Multifunctional Magnetic Nanoclusters Induce Immunogenic Cell Death and Suppress Tumor Recurrence and Metastasis
Introduction
Immune checkpoint blockade (ICB) has been approved for treating late-stage cancers. However, the overall response rate of solid tumors is relatively low. A large proportion of patients cannot benefit from ICB due to various reasons such as low immunogenicity of the tumors. It has been shown that ICB can be improved by combining it with other cancer treatments that trigger immunogenic cell death (ICD). Among these methods, local magnetic heating provides a promising approach due to minimal invasiveness and low side effect. In this work, we developed a combination therapeutic approach, magneto-immunotherapy, combining magnetic heating, free radical generation, and ICB for cancer treatment. We demonstrated that the simultaneous generation of heat and free radicals induced immunogenic cell death and efficiently eradicated the primary tumors.

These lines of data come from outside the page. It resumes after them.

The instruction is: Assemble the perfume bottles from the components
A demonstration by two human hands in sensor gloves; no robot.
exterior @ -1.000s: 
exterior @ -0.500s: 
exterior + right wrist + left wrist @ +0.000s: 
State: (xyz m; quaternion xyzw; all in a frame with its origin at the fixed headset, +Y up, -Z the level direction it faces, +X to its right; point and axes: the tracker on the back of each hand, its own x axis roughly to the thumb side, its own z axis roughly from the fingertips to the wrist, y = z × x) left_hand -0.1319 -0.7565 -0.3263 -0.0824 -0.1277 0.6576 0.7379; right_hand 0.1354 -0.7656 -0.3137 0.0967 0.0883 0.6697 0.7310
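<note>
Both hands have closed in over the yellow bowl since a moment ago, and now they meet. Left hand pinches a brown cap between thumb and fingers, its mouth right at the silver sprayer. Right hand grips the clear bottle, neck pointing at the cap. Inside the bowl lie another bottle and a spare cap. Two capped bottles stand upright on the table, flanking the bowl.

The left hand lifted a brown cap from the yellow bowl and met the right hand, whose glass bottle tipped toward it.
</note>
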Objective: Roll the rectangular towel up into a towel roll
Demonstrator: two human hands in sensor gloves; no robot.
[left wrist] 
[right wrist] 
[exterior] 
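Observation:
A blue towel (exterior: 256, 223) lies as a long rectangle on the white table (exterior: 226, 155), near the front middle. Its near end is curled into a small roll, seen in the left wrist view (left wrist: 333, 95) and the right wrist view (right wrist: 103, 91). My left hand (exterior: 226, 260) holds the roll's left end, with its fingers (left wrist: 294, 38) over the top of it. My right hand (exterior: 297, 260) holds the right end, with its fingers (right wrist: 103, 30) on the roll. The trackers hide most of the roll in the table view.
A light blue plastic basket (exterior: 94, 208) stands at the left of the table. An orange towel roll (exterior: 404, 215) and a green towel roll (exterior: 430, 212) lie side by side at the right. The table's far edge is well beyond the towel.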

When it is further combined with ICB, the resulting magneto-immunotherapy led to efficient abscopal effect and immune memory, thus demonstrating the potential in improving ICB and suppressing tumor recurrence and metastasis.
Methods
The iron oxide nanocrystal clusters (IONCs) were synthesized through the hydrolysis of iron salts in a solvothermal reaction. The IONCs were loaded with an azo compound 2,2′-azobis(2-amidinopropane) dihydrochloride (AAPH) through a polymer-mediated chemical reaction. The formation of the nanostructure, IONC-AAPH, was confirmed using Fourier transform infrared (FTIR) spectroscopy. The generation of intracellular free radicals by IONC-AAPH was determined in MC-38 cells using H2DCFDA probe. The cell killing activity of IONC-AAPH was examined using fluorescence imaging and flow cytometry. The damage-associated molecular patterns (DAMPs) were analyzed at different time points after treating cells with IONC-AAPH. The anti-tumor activities, including debulking of primary tumor, abscopal effect, and immune memory effect, were determined in vivo in C57BL/6 mice with subcutaneous MC-38 tumors.
Results
The IONC was ~40 nm in diameter and composed of ~300 primary magnetic iron oxide nanocrystals (MIONs) with a diameter of ~5 nm. The heating efficiency of IONCs was 40 folds higher than the primary MIONs. The FTIR spectra confirmed the successful loading of AAPH to IONCs. Treating MC-38 cells with IONC-AAPH under an alternating magnetic field (AMF) led to a large amount of intracellular free radicals. The cells were efficiently killed by IONC-AAPH under AMF under both normoxia and hypoxia. High levels of DAMPs, including calreticulin, heat shock protein 70, and adenosine triphosphate were detected after the treatment, indicating IONC-AAPH caused immunogenic cell death. Co-incubation of the treated cells with dendritic cells (DCs) induced DC maturation. Treating the subcutaneous MC-38 tumors with IONC-AAPH under AMF reduced the tumor volume by 88.2% compared with the saline control. Using a bilateral subcutaneous tumor model, we further found combining IONC-AAPH under AMF with anti-PD-1 significantly inhibited the growth of untreated distant tumors by inducing tumor-specific T cell response and increasing tumor-infiltrating CD8+ T cells. In addition, the cured mice completely rejected tumor rechallenge, suggesting the development of anti-tumor immune memory.
Conclusion
In this study, we developed a magneto-immunotherapy for solid tumors by combining local heat and free radical generation with ICB therapy. The simultaneous generation of heat and free radicals from IONC-AAPH effectively killed tumor cells and caused the exposure and release of DAMPs. Treating primary tumors with IONC-AAPH led to removal of the tumors. Further combining IONC-AAPH with anti-PD-1 ICB dramatically inhibited the growth of untreated distant tumors. In addition, this magneto-immunotherapy also induced long-term immune memory against tumor rechallenge. Hence, the IONC-AAPH-based magneto-immunotherapy has the potential to effectively control cancer recurrence and combat cancer metastasis.